__Description of the task__
The whole listing that follows is to be restated word for word, images excluded.

__Source data__

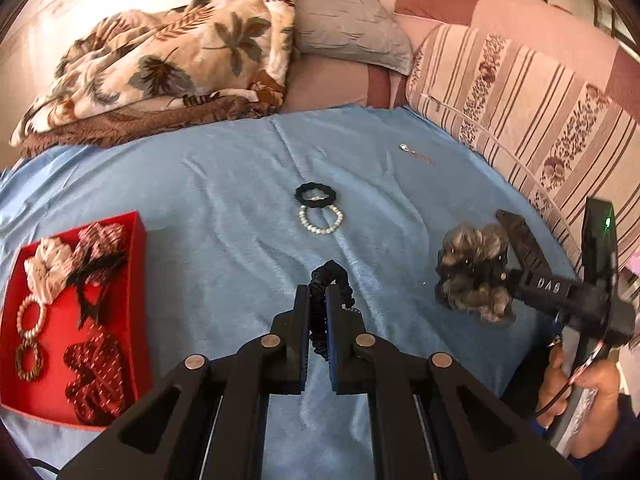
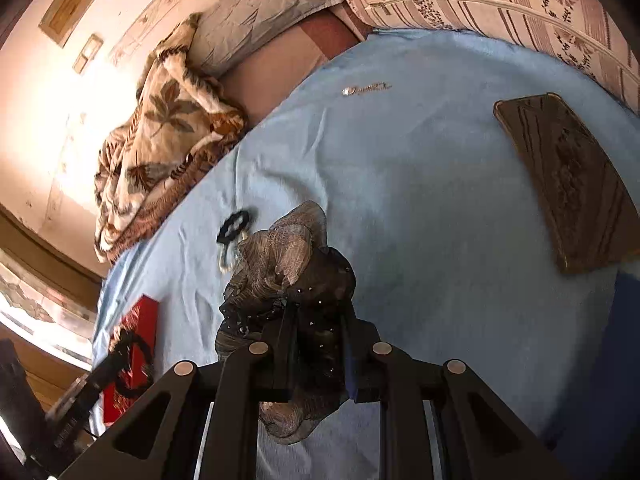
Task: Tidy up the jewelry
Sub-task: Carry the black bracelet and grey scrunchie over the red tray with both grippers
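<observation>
My left gripper (image 1: 318, 292) is shut on a black scrunchie (image 1: 330, 276) above the blue cloth (image 1: 224, 184). My right gripper (image 2: 318, 312) is shut on a grey-brown ruffled scrunchie (image 2: 288, 252), also in the left wrist view (image 1: 474, 268), held above the cloth. A red box (image 1: 132, 280) at the left holds several scrunchies and bracelets; it shows in the right wrist view (image 2: 146, 312). A small black scrunchie (image 1: 316, 195) and a pearl bracelet (image 1: 321, 220) lie mid-cloth. A silver pendant (image 1: 405, 147) lies farther back.
A leaf-patterned blanket (image 1: 168, 64) and a grey pillow (image 1: 348, 32) lie at the back. A striped floral cushion (image 1: 532, 112) borders the right. A flat brown patterned case (image 2: 568, 176) lies on the cloth at the right.
</observation>
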`<state>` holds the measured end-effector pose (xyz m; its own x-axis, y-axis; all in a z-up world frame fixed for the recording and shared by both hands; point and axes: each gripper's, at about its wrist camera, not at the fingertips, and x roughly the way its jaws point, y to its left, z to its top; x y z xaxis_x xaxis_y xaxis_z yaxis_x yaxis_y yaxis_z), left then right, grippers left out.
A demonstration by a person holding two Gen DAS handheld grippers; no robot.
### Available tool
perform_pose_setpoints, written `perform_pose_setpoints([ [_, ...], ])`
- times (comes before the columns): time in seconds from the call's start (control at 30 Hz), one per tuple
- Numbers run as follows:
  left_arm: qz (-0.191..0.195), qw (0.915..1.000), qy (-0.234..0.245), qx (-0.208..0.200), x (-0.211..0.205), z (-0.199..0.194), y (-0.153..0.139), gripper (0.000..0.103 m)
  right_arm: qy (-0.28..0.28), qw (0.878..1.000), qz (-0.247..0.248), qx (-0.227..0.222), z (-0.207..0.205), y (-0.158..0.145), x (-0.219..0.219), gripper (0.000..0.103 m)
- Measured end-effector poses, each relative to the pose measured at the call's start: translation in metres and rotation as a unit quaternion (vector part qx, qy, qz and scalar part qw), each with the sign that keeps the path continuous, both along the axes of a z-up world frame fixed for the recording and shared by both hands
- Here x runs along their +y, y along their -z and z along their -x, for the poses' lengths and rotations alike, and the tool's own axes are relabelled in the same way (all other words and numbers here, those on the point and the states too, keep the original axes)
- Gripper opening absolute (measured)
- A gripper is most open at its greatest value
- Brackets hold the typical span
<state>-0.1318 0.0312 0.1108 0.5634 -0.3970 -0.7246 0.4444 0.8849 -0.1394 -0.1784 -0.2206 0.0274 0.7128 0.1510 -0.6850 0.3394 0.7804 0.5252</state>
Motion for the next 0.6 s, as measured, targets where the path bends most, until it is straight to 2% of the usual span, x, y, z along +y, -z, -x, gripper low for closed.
perform_pose_setpoints([
  [0.1,0.014,0.9998,-0.013,0.003,0.021,0.001,-0.004,0.007,0.001,1.000,0.009,0.006,0.007,-0.001,0.011,0.019],
  [0.33,0.032,0.9965,-0.072,-0.026,0.096,0.011,-0.028,0.007,-0.021,1.000,0.011,-0.002,0.019,-0.017,0.043,0.019],
  [0.47,0.026,0.9911,-0.126,-0.036,0.149,0.013,-0.034,0.007,-0.080,0.996,0.014,-0.033,0.007,-0.045,0.084,0.019],
  [0.6,0.012,0.9808,-0.192,-0.034,0.204,-0.002,-0.027,0.007,-0.153,0.987,0.019,-0.043,-0.014,-0.062,0.130,0.019],
])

__Your response__
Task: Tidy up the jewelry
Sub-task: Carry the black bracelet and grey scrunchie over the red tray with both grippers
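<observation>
My left gripper (image 1: 318, 292) is shut on a black scrunchie (image 1: 330, 276) above the blue cloth (image 1: 224, 184). My right gripper (image 2: 318, 312) is shut on a grey-brown ruffled scrunchie (image 2: 288, 252), also in the left wrist view (image 1: 474, 268), held above the cloth. A red box (image 1: 132, 280) at the left holds several scrunchies and bracelets; it shows in the right wrist view (image 2: 146, 312). A small black scrunchie (image 1: 316, 195) and a pearl bracelet (image 1: 321, 220) lie mid-cloth. A silver pendant (image 1: 405, 147) lies farther back.
A leaf-patterned blanket (image 1: 168, 64) and a grey pillow (image 1: 348, 32) lie at the back. A striped floral cushion (image 1: 532, 112) borders the right. A flat brown patterned case (image 2: 568, 176) lies on the cloth at the right.
</observation>
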`<state>` holds the measured end-effector pose (xyz m; its own x-axis, y-axis; all in a z-up world frame fixed for the recording and shared by both hands; point and axes: each gripper's, at about its wrist camera, not at the fingertips, and x roughly the way its jaws point, y to its left, z to its top; x y z xaxis_x xaxis_y xaxis_z yaxis_x yaxis_y yaxis_z), left then right, grippers left out.
A demonstration by a person holding two Gen DAS handheld grippers; no robot.
### Available tool
perform_pose_setpoints, written `perform_pose_setpoints([ [_, ...], ])`
- times (comes before the columns): time in seconds from the call's start (control at 30 Hz), one per tuple
- Numbers run as follows:
  left_arm: qz (-0.191..0.195), qw (0.915..1.000), qy (-0.234..0.245), qx (-0.208..0.200), x (-0.211..0.205), z (-0.199..0.194), y (-0.153..0.139), gripper (0.000..0.103 m)
  right_arm: qy (-0.28..0.28), qw (0.878..1.000), qz (-0.247..0.248), qx (-0.227..0.222), z (-0.207..0.205), y (-0.158..0.145), x (-0.219..0.219), gripper (0.000..0.103 m)
- Measured end-effector poses, each relative to the pose measured at the call's start: translation in metres and rotation as a unit quaternion (vector part qx, qy, qz and scalar part qw), each with the sign that keeps the path continuous, both along the axes of a z-up world frame fixed for the recording and shared by both hands
- Here x runs along their +y, y along their -z and z along their -x, for the poses' lengths and rotations alike, and the tool's own axes are relabelled in the same way (all other words and numbers here, those on the point and the states too, keep the original axes)
- Gripper opening absolute (measured)
- A gripper is most open at its greatest value
- Brackets hold the typical span
<state>-0.1318 0.0312 0.1108 0.5634 -0.3970 -0.7246 0.4444 0.8849 -0.1394 -0.1784 -0.2206 0.0274 0.7128 0.1510 -0.6850 0.3394 0.7804 0.5252</state>
Motion for the next 0.6 s, as measured, targets where the path bends most, until it is straight to 2% of the usual span, x, y, z along +y, -z, -x, gripper low for closed.
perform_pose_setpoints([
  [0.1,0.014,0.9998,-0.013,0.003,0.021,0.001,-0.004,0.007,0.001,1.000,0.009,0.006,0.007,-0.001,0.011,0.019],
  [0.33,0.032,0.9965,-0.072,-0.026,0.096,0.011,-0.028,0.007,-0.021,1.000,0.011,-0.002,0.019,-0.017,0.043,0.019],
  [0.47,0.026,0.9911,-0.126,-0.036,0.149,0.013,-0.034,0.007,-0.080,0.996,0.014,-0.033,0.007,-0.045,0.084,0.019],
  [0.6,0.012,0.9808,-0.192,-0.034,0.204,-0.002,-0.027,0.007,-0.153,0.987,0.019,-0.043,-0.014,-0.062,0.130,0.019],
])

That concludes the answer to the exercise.